Compagnie Du Saint-Sacrement
When Kebec was returned to France in 1632; Richelieu was eager to renew his plans for the colony, but many of his former backers were reluctant to sink more money into financing new settlers, until they could show some return on their investment; so once again; the primary concern was profit from the fur-trade.

At the time, the government of France was preoccupied with European wars, leaving an opening for the Roman Catholic Church to fill the void. However, they realized that the only way to achieve a Roman Catholic colony, was to not only restrict settlement to Catholics, but to also convert the large population of Canadians, already there.
The Jesuits were the first to arrive and establish missionaries, hoping to reach the masses before the arrival of new settlers, who might contradict their teachings of the morality of France.

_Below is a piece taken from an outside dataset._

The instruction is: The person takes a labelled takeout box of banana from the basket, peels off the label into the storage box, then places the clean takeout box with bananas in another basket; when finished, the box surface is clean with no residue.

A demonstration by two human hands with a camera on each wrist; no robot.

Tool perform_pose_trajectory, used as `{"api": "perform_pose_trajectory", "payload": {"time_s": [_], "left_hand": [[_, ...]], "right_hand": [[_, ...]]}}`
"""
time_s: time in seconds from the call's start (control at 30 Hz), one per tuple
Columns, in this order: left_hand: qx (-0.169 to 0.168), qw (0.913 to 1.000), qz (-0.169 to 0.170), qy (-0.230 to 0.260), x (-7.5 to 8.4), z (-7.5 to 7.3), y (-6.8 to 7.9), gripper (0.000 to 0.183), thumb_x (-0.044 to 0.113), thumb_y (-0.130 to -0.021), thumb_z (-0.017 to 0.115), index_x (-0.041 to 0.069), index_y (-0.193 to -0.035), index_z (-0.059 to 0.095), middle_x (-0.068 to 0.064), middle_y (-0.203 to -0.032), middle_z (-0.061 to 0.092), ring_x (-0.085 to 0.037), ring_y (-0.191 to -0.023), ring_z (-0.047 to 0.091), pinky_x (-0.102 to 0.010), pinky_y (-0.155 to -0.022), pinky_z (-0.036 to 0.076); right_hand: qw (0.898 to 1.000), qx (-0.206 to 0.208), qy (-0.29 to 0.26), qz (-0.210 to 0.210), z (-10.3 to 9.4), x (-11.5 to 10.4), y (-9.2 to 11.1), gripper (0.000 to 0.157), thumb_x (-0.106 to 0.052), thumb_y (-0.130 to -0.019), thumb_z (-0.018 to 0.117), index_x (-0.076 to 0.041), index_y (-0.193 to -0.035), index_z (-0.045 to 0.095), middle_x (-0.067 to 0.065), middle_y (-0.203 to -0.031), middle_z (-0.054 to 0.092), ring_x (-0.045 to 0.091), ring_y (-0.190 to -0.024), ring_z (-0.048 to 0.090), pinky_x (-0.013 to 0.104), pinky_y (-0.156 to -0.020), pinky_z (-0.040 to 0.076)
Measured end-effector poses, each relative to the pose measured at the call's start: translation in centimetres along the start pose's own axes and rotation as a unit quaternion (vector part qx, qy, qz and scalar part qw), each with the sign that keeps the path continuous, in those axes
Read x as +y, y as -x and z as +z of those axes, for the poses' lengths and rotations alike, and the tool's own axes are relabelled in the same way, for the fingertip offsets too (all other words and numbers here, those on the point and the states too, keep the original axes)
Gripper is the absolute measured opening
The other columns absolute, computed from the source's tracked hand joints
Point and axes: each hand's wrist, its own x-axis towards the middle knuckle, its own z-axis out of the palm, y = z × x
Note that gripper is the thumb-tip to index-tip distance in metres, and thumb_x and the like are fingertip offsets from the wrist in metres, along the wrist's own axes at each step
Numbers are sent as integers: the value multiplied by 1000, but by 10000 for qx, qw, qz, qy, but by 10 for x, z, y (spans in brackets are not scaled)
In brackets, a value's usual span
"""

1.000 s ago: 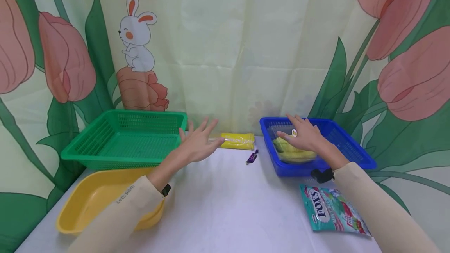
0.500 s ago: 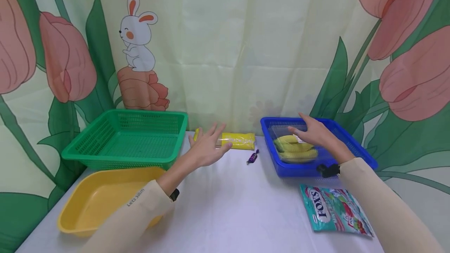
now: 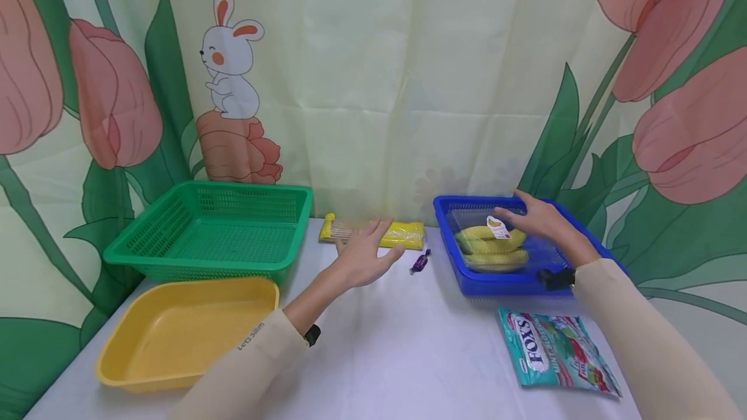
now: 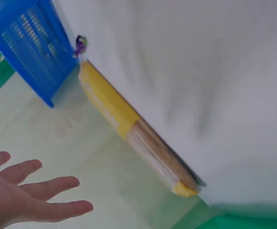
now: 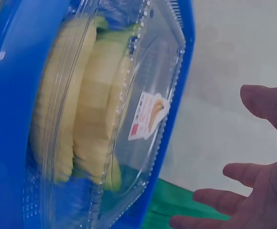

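Note:
My left hand hovers open, fingers spread, just in front of a yellow packet of thin sticks lying at the back of the white table; the left wrist view shows the packet and the hand apart. My right hand is open above a blue basket, over the right side of a clear box of bananas inside it. In the right wrist view the box lies apart from the fingers.
A green basket stands at back left, a yellow tray in front of it. A small purple candy lies between packet and blue basket. A Fox's candy bag lies at front right. A printed curtain hangs close behind.
My left hand has moved right and forward toward the yellow packet. My right hand has drawn off the banana box to the basket's right side, uncovering the bananas and label.

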Motion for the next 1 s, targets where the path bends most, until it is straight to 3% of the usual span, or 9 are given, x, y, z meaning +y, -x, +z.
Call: {"api": "perform_pose_trajectory", "payload": {"time_s": [0.3,0.47,0.7,1.0], "left_hand": [[-180,9990,147,370,20,21,-4,73,58,-106,47,31,-170,25,-8,-178,24,-59,-158,22,-87,-118,17],[-146,9967,352,719,29,34,-8,72,53,-106,49,27,-169,28,-9,-177,27,-51,-159,29,-85,-118,24],[-22,9881,713,1364,40,51,-13,68,39,-108,53,13,-167,33,-9,-174,34,-28,-163,32,-51,-132,30],[-133,9808,561,1864,54,69,-17,62,34,-108,54,16,-165,39,-9,-172,40,-30,-160,38,-51,-129,36]], "right_hand": [[9996,-111,40,272,-5,18,-7,106,-72,-105,39,8,-166,6,46,-165,14,69,-149,19,81,-117,28],[9990,-191,13,414,-6,29,-7,104,-68,-106,38,15,-163,9,48,-163,13,70,-148,18,81,-118,27],[9973,-264,-116,672,-6,44,-8,98,-62,-109,33,19,-160,13,50,-161,15,71,-146,19,79,-118,29],[9933,-654,-527,796,-9,56,-6,95,-58,-110,34,23,-157,14,51,-159,14,71,-145,22,77,-118,33]]}}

In 1639, two women's orders, the Ursulines and the Hospitalieres de la Misericorde de Jesus de I' Ordre de Saint Augustin,  arrived to establish convents for the instruction of women.  But an even more significant reinforcement was the contingent sent by the Compagnie du Saint-Sacrement; funded by Charlotte-Marguerite de Montmorency, Princess De Conde;  and under the command of Paul de Chomedy, Sieur de Maisonneuve, who was responsible for recruiting Marguerite Bourgeoys.

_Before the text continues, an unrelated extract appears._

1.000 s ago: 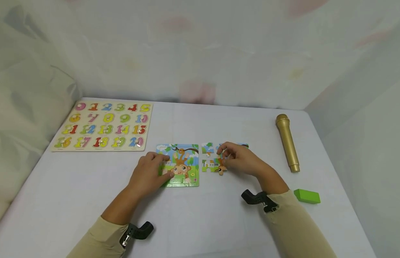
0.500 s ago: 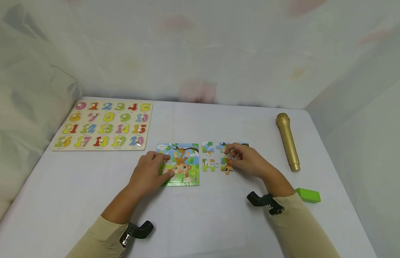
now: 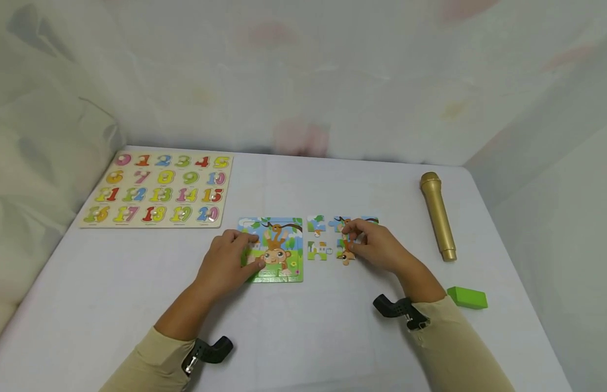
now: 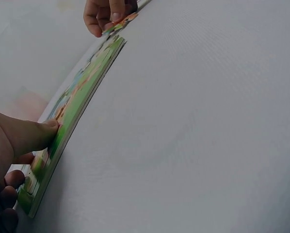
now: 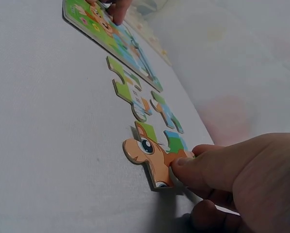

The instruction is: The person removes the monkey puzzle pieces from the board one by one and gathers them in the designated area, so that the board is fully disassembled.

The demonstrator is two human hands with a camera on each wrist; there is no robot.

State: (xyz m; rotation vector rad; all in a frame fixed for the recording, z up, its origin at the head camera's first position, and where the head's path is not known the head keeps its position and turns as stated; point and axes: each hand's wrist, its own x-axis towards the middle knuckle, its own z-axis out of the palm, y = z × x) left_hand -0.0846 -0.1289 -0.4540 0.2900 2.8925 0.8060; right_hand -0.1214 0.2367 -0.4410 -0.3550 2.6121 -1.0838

In 1642, he arrived with fourty faithful followers to establish a mission on the Island of Montreal, which was then referred to by the Jesuit missionaries as the 'Gates of Hell'.  This location would prove to be ideal, and though the original interest was evangelical, it turned out to be a great commercial success as well; shifting  from merely bringing Christianity to the Canadian people, to building a truly religious society of newcomers in the New World.
By recruiting noblemen, rather than peasants, they would offer siegneuries, in exchange for their recruitment of labourers and farmers, who would be indentured for a specific length of time.  Though it wasn't as successful as they had hoped;  between 1642 and 1663, the French population did increase from under 1300 persons to more than 3000.